## Exercise prompt
Everything in the listing below must be set down again exactly, apart from the pictures.

## Collected data
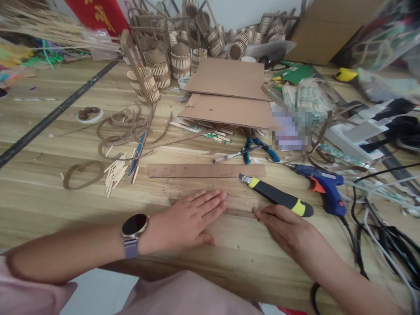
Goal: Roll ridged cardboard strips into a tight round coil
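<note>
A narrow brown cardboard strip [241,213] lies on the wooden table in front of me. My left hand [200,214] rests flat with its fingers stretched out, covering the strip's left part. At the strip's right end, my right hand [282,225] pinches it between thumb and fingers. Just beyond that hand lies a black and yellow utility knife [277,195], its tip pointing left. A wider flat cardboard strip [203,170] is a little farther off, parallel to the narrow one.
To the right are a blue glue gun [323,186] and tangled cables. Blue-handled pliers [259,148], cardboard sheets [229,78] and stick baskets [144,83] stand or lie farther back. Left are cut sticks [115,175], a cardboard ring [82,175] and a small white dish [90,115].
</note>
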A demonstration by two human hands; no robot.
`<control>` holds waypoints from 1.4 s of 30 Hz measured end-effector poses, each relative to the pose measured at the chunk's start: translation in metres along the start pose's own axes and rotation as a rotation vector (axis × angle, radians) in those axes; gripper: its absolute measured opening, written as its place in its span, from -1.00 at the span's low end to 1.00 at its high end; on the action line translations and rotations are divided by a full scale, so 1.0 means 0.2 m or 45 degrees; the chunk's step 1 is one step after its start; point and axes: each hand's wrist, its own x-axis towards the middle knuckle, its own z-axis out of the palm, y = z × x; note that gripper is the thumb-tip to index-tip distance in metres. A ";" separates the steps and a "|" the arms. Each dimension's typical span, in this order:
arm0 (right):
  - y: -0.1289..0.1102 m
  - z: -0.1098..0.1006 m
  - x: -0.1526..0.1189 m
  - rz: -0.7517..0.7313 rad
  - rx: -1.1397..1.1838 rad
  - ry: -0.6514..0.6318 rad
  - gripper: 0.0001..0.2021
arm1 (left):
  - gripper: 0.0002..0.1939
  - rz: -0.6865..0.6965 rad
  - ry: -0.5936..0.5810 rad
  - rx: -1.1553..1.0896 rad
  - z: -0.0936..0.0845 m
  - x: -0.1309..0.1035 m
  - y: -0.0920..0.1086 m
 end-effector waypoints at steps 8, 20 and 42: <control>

## Exercise output
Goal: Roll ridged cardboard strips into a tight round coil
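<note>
A narrow brown cardboard strip [241,213] lies on the wooden table in front of me. My left hand [200,214] rests flat with its fingers stretched out, covering the strip's left part. At the strip's right end, my right hand [282,225] pinches it between thumb and fingers. Just beyond that hand lies a black and yellow utility knife [277,195], its tip pointing left. A wider flat cardboard strip [203,170] is a little farther off, parallel to the narrow one.
To the right are a blue glue gun [323,186] and tangled cables. Blue-handled pliers [259,148], cardboard sheets [229,78] and stick baskets [144,83] stand or lie farther back. Left are cut sticks [115,175], a cardboard ring [82,175] and a small white dish [90,115].
</note>
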A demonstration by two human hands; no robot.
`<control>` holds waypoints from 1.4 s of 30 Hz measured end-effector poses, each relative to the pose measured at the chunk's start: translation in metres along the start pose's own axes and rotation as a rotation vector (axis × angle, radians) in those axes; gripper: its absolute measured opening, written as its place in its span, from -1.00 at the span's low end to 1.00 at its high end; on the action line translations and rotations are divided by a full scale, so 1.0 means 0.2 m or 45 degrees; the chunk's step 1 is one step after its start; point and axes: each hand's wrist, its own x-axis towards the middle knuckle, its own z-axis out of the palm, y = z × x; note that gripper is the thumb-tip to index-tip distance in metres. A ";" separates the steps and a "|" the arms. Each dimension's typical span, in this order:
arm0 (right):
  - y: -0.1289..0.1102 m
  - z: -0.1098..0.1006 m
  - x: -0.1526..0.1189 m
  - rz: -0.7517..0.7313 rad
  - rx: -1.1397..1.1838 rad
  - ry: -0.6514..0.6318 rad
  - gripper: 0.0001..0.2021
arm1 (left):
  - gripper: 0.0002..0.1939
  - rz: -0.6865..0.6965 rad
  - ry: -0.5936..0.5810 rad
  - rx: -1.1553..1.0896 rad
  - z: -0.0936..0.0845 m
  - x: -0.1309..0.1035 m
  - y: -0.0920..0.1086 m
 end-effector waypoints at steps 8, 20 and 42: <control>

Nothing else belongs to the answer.